Six million people were under Covid lockdown in a Chinese city home to the world’s largest iPhone factory on Friday after clashes between police and workers angry over pay.

Authorities have ordered residents of eight districts in Zhengzhou, central Henan Province, not to leave the area for the next five days, erected barriers around “high-risk” residential buildings and set up checkpoints to restrict travel.

There are only a few corona cases in the city.

The orders follow protests by hundreds of workers over conditions and payments at Foxconn’s massive iPhone factory on the outskirts, with new images of rallies emerging on Friday.

Video footage posted to social media and geolocated by AFP showed a large group of people walking down a street in the east of the city, some with signs.

“So many people,” a man is heard saying. AFP could not verify exactly when the protests took place.

And after dozens of workers walked out of Foxconn’s plant Thursday with payouts of 10,000 yuan ($1,400), posts in Chinese short-video apps Douyin and Kuaishou said the Taiwanese tech giant turned down many of the thousands of people who turned up his job ads had responded after a series of departures in October.

Many of those who have arrived to fill newly vacant positions at the factory are now stuck in quarantine hotels outside the factory, several workers told AFP.

“We are in a quarantine hotel and have no way of going to the Foxconn campus,” said a worker who asked to remain anonymous.

Another staff member said those who were turned away were promised 10,000 yuan in compensation for the quarantine, but received only a fraction of that amount.

“They won’t let us start work and we can’t go back home, Zhengzhou is in lockdown,” a worker who was quarantined in the nearby city of Ruzhou after being promised a job at Foxconn told AFP .

He added that there have been several small-scale protests in other Henan cities by Foxconn workers who have been quarantined and unable to start work.

The unrest in Zhengzhou comes amid growing public frustration at the government’s zero-tolerance approach to Covid, which is forcing local authorities to impose attritional lockdowns, travel restrictions and mass testing.

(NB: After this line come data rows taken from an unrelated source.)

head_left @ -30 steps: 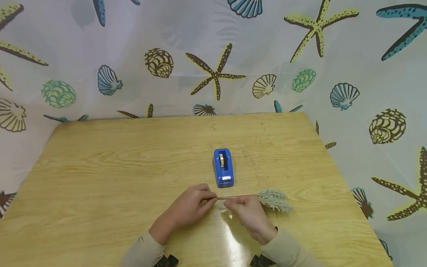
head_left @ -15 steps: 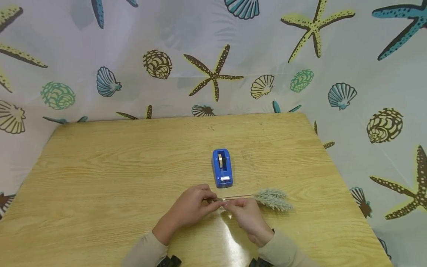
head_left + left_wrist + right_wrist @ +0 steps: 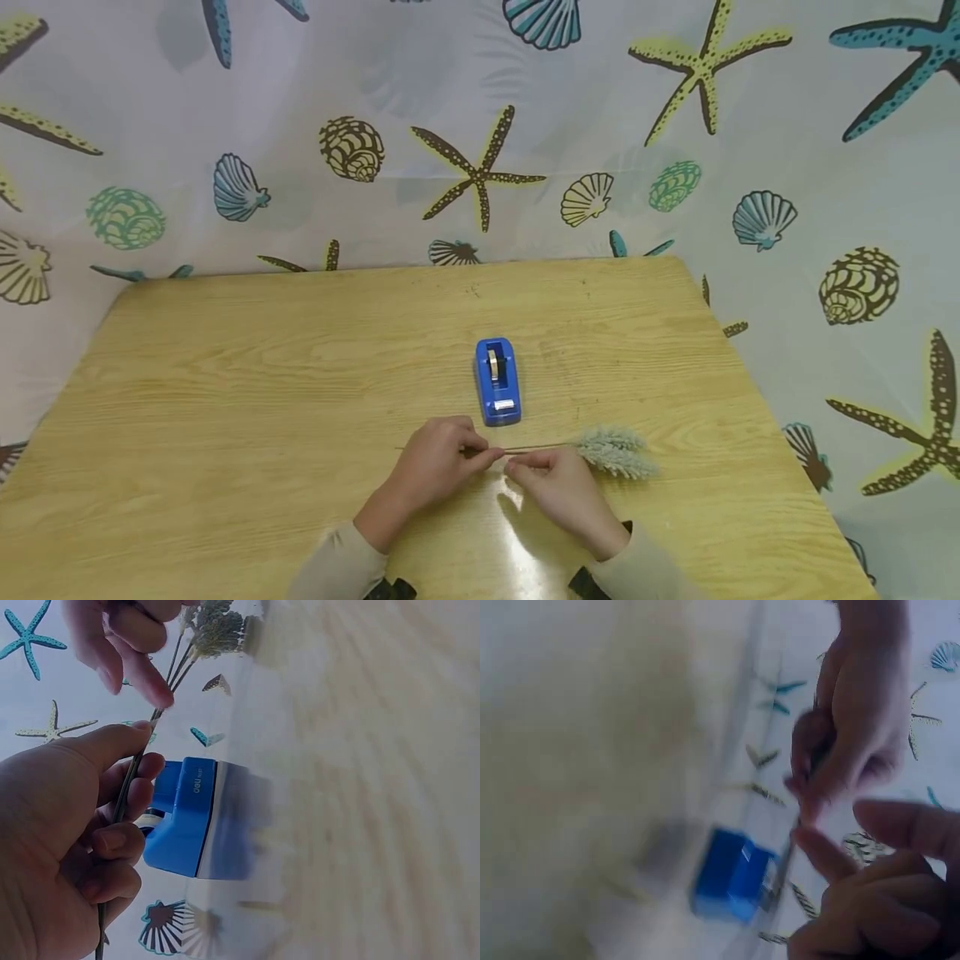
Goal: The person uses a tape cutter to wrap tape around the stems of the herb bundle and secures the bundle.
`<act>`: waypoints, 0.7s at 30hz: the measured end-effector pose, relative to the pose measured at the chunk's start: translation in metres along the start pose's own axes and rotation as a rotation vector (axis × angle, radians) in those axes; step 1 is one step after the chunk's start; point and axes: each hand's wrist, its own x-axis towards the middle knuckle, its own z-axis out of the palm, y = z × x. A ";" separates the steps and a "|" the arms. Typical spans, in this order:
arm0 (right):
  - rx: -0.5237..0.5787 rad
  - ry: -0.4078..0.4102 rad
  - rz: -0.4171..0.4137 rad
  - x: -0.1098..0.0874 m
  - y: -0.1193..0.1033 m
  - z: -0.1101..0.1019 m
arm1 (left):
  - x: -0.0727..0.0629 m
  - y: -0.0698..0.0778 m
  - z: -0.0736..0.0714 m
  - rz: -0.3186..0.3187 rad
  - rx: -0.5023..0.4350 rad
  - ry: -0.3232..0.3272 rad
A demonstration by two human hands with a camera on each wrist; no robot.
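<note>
In the head view, the left hand [image 3: 438, 458] grips the stems [image 3: 542, 447] at the near side of the table [image 3: 225, 400]; feathery heads [image 3: 617, 455] point right, the tape dispenser [image 3: 498, 382] stands beyond. Left wrist view: the right hand [image 3: 135, 630] touches the stems with one fingertip [image 3: 162, 696]. Right wrist view: that hand's thumb [image 3: 907, 825] stands clear, unclosed. Expect a light, springy bundle; hold the stems, not the likely crushable heads.

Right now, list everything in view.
Sprigs: at least two, pale green with brown stems, lower centre-right.
Tape dispenser: one, blue, mid-table, beyond the sprigs.
Tape roll: one, pale, inside the dispenser.
Table: one, light wood colour, beneath the dispenser.
Cloth: count unclear, white with coloured starfish and shells, behind and beside the table.
Left hand: one, bare, holding the stems.
Right hand: one, bare, beside the left.
Sleeves: two, beige, lower edge.
Bands: two, black, by the sleeves.
</note>
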 end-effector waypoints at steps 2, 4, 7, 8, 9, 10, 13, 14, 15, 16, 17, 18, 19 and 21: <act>-0.208 0.061 -0.150 0.000 -0.006 -0.003 | 0.000 0.000 -0.001 0.009 0.009 0.002; -0.443 0.133 -0.295 0.002 -0.010 -0.005 | 0.000 0.000 -0.003 0.011 0.020 0.002; -0.751 0.220 -0.475 0.009 -0.011 -0.004 | -0.001 0.000 -0.005 -0.005 0.021 -0.007; -0.818 0.223 -0.515 0.012 -0.010 -0.003 | -0.001 0.000 -0.005 -0.014 0.020 -0.010; -0.868 0.220 -0.547 0.014 -0.009 -0.001 | -0.002 0.001 -0.005 -0.023 0.016 -0.014; -0.905 0.221 -0.574 0.017 -0.007 0.000 | -0.002 0.001 -0.005 -0.030 0.012 -0.016; -0.956 0.236 -0.614 0.020 -0.003 0.003 | -0.003 0.002 -0.003 -0.038 0.000 -0.017; -0.967 0.250 -0.622 0.021 -0.002 0.003 | -0.003 0.003 -0.002 -0.040 -0.005 -0.018; -0.971 0.263 -0.628 0.021 -0.001 0.003 | -0.002 0.003 -0.001 -0.045 -0.015 -0.023; -0.974 0.273 -0.634 0.022 -0.001 0.003 | -0.002 0.004 -0.001 -0.050 -0.027 -0.028; -0.981 0.284 -0.641 0.022 0.000 0.003 | -0.001 0.004 0.000 -0.062 -0.043 -0.037; -0.986 0.293 -0.652 0.022 0.000 0.003 | -0.001 0.005 0.000 -0.078 -0.060 -0.048; -0.994 0.298 -0.662 0.023 0.000 0.003 | -0.001 0.005 0.000 -0.100 -0.077 -0.064; -1.004 0.304 -0.679 0.024 0.000 0.003 | -0.001 0.006 0.000 -0.142 -0.114 -0.095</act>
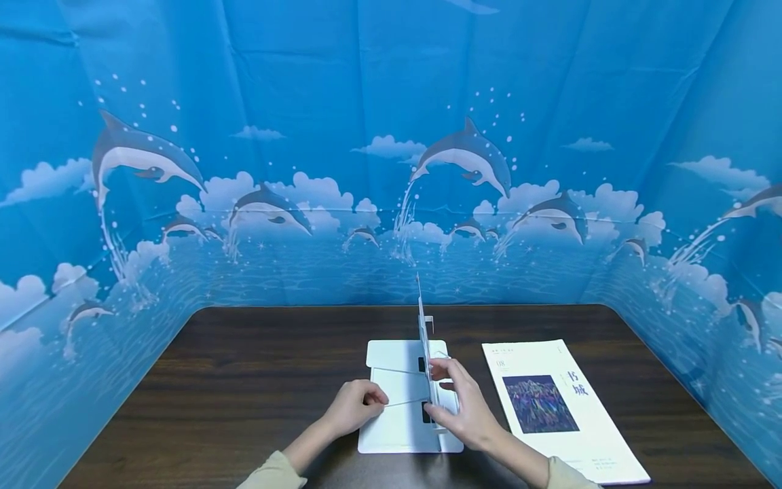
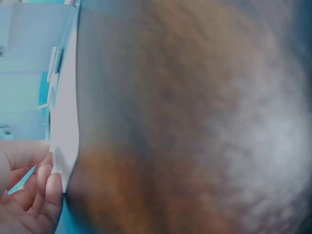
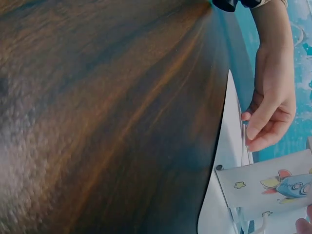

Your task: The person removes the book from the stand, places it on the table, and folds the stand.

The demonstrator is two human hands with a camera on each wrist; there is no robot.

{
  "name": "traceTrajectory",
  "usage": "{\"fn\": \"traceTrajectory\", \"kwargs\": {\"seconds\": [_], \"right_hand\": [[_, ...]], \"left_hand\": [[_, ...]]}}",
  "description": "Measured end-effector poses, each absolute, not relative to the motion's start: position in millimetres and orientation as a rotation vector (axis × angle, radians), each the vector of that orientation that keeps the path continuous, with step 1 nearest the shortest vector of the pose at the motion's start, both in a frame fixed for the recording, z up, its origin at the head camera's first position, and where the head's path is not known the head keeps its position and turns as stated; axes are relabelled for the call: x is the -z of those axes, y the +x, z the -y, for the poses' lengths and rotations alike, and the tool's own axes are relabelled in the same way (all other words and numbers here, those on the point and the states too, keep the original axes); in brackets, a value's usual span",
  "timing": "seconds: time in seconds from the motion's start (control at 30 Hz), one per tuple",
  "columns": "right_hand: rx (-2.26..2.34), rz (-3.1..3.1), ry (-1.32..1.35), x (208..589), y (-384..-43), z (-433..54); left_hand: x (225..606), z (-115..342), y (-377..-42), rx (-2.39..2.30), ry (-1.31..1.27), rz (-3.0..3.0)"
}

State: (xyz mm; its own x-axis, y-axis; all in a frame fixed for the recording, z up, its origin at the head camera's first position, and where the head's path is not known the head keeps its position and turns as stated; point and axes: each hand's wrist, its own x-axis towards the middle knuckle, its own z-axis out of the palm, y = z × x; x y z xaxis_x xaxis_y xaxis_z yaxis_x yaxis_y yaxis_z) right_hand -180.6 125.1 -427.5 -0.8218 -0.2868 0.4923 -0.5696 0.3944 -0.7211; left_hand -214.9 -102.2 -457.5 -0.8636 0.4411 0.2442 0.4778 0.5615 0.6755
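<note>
A white folding book stand lies on the table, its flat base down and its thin panel upright, seen nearly edge-on. My left hand is over the base's left side and pinches the end of a thin wire support between thumb and fingers. In the left wrist view, the left hand is beside the base's white edge. My right hand grips the upright panel from the right. A printed rocket shows in the right wrist view, where only right fingertips appear.
To the right lies a white magazine with a dark picture on its cover. The dark wooden table is bordered by a blue dolphin-print curtain behind and at both sides.
</note>
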Motion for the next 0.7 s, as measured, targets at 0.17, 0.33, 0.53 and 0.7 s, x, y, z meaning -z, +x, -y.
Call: {"fn": "traceTrajectory", "kwargs": {"seconds": [0.17,0.33,0.53,0.7], "right_hand": [[-1.388,2.332,0.754,429.1,-180.5,-122.1],[-1.401,2.337,0.736,429.9,-180.2,-118.8],[-1.416,2.346,0.715,428.6,-179.1,-114.4],[-1.399,2.369,0.684,427.5,-178.4,-111.0]], "left_hand": [[450.4,105.6,-215.0,1.331,-0.822,2.787],[437.9,109.2,-213.8,1.491,-0.797,2.821],[413.3,111.6,-207.7,1.66,-0.755,2.7],[391.8,113.8,-200.3,1.764,-0.73,2.596]]}}
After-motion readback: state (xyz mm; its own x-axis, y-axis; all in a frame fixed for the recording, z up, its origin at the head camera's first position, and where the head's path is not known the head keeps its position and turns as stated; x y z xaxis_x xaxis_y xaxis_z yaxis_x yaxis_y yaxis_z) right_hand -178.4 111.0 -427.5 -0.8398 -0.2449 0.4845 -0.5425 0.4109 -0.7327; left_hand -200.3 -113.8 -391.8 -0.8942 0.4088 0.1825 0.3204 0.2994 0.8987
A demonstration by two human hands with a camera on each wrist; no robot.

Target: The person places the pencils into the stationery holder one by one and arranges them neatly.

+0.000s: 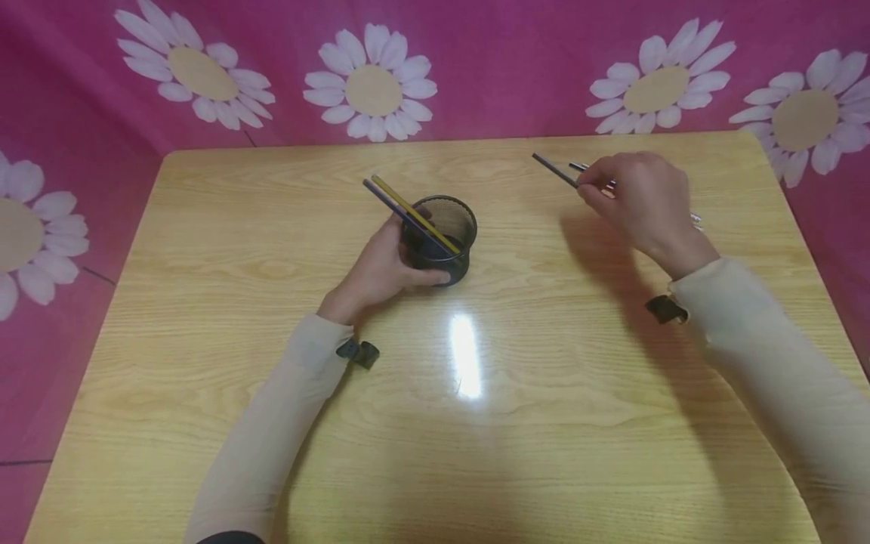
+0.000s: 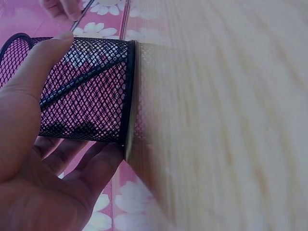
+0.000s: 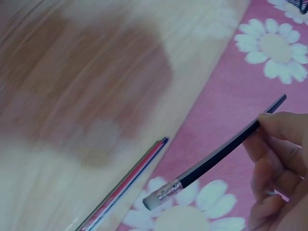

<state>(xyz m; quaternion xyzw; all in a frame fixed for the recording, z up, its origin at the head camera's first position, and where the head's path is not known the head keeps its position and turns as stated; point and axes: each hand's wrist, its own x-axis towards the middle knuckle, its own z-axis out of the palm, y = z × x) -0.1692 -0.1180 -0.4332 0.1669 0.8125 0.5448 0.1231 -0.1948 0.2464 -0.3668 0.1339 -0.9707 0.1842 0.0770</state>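
Observation:
My left hand grips a black wire-mesh pencil cup, which stands upright on the table. Its thumb lies along the near side, while the other fingers are partly hidden behind the mesh. A yellow pencil and a dark pencil lean out of the cup toward the left. Over the right of the table, my right hand pinches a black pencil between thumb and fingers. In the right wrist view its white eraser end points down and left. Below that hand lie several loose pencils, partly covered in the head view.
The light wooden table carries a bright glare patch in front of the cup. A pink cloth with white daisies hangs behind its far edge and along both sides. Between the two hands the tabletop separates cup from loose pencils.

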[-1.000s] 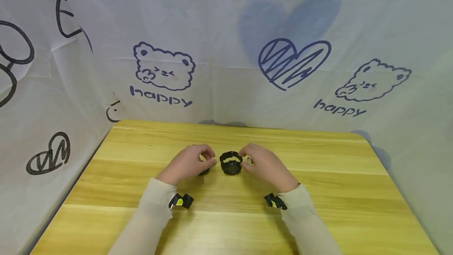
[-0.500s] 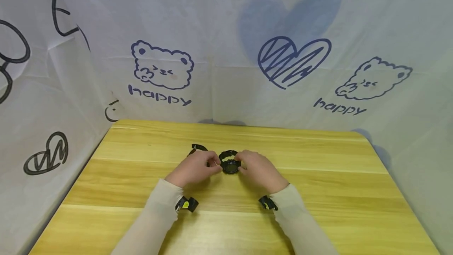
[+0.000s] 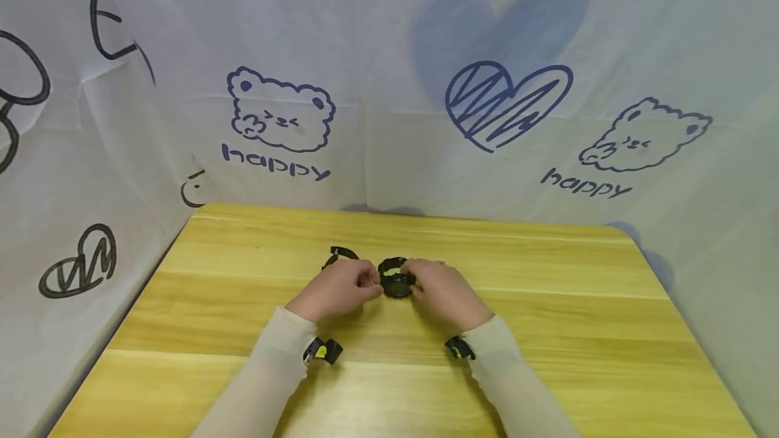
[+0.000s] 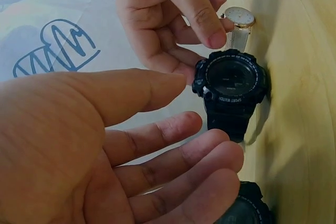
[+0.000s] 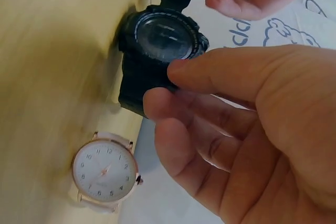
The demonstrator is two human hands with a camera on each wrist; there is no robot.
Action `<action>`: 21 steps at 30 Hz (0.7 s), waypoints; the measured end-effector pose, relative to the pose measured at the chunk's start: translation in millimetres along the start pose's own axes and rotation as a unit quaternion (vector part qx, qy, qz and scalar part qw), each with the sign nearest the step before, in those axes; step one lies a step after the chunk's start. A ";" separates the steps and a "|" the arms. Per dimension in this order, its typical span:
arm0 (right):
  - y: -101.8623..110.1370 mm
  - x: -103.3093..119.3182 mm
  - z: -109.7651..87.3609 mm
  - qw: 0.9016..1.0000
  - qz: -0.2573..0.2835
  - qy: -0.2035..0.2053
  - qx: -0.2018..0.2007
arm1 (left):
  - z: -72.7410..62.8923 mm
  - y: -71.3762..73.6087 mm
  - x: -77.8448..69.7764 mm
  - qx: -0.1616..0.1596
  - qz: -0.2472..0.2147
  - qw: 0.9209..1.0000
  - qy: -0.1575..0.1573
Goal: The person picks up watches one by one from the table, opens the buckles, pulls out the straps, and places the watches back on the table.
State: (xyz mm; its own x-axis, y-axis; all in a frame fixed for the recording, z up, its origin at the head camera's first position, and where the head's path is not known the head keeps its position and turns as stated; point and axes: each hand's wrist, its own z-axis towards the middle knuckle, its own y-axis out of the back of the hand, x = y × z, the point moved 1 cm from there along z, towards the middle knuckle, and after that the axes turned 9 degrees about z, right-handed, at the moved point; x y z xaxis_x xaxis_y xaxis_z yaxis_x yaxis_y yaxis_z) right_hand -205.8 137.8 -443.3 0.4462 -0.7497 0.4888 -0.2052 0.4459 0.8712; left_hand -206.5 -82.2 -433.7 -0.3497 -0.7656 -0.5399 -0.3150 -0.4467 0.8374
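A black sport watch (image 3: pixel 398 286) rests on the table, its strap forming a loop. My right hand (image 3: pixel 447 293) pinches its right side between thumb and index finger; in the right wrist view the thumb tip (image 5: pixel 181 72) meets the edge of the watch (image 5: pixel 163 38). My left hand (image 3: pixel 337 289) is at the watch's left side, thumb and fingers (image 4: pixel 173 124) extended and parted; whether they touch is unclear. Behind the left hand lies a second black watch (image 3: pixel 343 252), partly hidden. A white-dial watch with a rose-gold case (image 5: pixel 105 171) lies beside the right hand.
The yellow wood-grain table (image 3: pixel 389 370) spreads around the hands. White cloth (image 3: pixel 389 32) with bear and heart drawings hangs behind it and at the sides. Each wrist carries a small black camera (image 3: pixel 322 350) on a strap.
Both hands have moved inward to the middle watch, the left one going right and the right one left. The second black watch shows more behind the left hand. Little differs over the last half second.
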 end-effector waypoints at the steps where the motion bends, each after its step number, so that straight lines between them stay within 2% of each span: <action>1: 0.2 -0.9 -0.3 1.000 0.001 0.003 -0.002 | 0.3 -0.3 -0.2 0.001 -0.001 1.000 0.003; 6: 0.9 -4.1 -0.4 1.000 0.001 0.009 0.004 | -0.6 0.5 -2.3 0.003 0.002 1.000 0.007; 14: 3.4 -3.8 1.1 0.999 0.012 -0.017 0.038 | -0.3 2.1 -2.7 0.007 0.007 1.000 0.006; 21: 3.8 -2.9 1.4 0.998 0.029 -0.014 0.054 | -0.8 1.2 -2.5 0.012 0.002 1.000 0.005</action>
State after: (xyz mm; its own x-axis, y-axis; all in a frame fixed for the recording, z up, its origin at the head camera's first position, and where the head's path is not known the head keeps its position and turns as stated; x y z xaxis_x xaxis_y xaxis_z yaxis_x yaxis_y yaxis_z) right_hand -209.2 141.0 -441.3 0.4066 -0.7383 0.5381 -0.3226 0.4351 0.8406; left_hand -205.3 -81.2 -431.2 -0.3423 -0.7718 -0.5359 -0.3341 -0.4331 0.8371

With China’s daily case count of 33,000 as of Friday – a record for the country of 1.4 billion – the relentless zero-Covid push has sparked sporadic protests and hurt productivity in the world’s second-largest economy.

In Guangzhou’s southeast manufacturing hub, millions of people have been told not to leave their homes without testing negative for the virus.

Social media footage released on Friday and geolocated by AFP showed residents of Haizhu District dismantling barricades and throwing items at police while wearing riot gear.

“What are you doing? What are you doing?” A police officer holding a shield is heard asking as he and his colleagues back away from the projectiles.